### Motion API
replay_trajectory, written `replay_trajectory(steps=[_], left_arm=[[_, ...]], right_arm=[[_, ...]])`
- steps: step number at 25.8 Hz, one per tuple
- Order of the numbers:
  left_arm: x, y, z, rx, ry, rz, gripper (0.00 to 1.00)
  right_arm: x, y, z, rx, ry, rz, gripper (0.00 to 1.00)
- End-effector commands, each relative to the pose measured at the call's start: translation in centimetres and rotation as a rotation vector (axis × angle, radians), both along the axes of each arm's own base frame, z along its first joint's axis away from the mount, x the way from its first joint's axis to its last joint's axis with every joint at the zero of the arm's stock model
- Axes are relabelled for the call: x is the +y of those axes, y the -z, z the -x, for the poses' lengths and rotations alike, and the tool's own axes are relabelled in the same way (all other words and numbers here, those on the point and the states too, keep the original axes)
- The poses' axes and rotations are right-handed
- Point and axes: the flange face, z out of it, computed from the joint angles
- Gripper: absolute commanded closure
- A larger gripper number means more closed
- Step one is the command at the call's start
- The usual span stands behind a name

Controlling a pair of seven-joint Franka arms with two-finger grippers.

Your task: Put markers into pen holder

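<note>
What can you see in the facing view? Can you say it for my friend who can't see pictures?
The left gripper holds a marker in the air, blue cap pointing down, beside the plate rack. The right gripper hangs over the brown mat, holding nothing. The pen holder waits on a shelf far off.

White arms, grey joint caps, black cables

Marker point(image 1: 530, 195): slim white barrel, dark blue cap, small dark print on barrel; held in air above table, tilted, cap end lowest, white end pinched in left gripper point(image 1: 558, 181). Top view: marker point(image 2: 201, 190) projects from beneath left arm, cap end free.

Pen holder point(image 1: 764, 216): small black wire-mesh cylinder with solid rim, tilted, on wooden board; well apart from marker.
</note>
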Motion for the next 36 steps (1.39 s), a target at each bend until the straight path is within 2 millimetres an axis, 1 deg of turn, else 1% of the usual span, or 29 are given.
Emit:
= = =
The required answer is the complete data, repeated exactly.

### Motion API
replay_trajectory, written `replay_trajectory(steps=[_], left_arm=[[_, ...]], right_arm=[[_, ...]])`
- steps: step number at 25.8 Hz, one per tuple
- Order of the numbers:
  left_arm: x, y, z, rx, ry, rz, gripper (0.00 to 1.00)
  right_arm: x, y, z, rx, ry, rz, gripper (0.00 to 1.00)
- End-effector commands, each relative to the pose measured at the call's start: translation in centimetres and rotation as a rotation vector (axis × angle, radians), both along the axes of each arm's own base frame, z along its first joint's axis away from the mount, x the way from its first joint's axis to its last joint's axis with every joint at the zero of the arm's stock model
- Axes are relabelled for the call: x is the +y of those axes, y the -z, z the -x, for the poses' lengths and rotations alike, and the tool's own axes are relabelled in the same way (all other words and numbers here, those on the point and the states too, keep the original axes)
- The poses' axes and rotations are right-handed
- Point and axes: the flange face, z out of it, computed from the joint angles
- Gripper: absolute commanded closure
- A larger gripper number means more closed
- Step one is the command at the call's start
- The usual span stands behind a name

Controlling a pair of seven-joint Franka arms with two-finger grippers.

Your task: Put markers into pen holder

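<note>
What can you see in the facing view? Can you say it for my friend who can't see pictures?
The left gripper holds a marker in the air, blue cap pointing down, beside the plate rack. The right gripper hangs over the brown mat, holding nothing. The pen holder waits on a shelf far off.

White arms, grey joint caps, black cables

Marker point(image 1: 530, 195): slim white barrel, dark blue cap, small dark print on barrel; held in air above table, tilted, cap end lowest, white end pinched in left gripper point(image 1: 558, 181). Top view: marker point(image 2: 201, 190) projects from beneath left arm, cap end free.

Pen holder point(image 1: 764, 216): small black wire-mesh cylinder with solid rim, tilted, on wooden board; well apart from marker.
</note>
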Motion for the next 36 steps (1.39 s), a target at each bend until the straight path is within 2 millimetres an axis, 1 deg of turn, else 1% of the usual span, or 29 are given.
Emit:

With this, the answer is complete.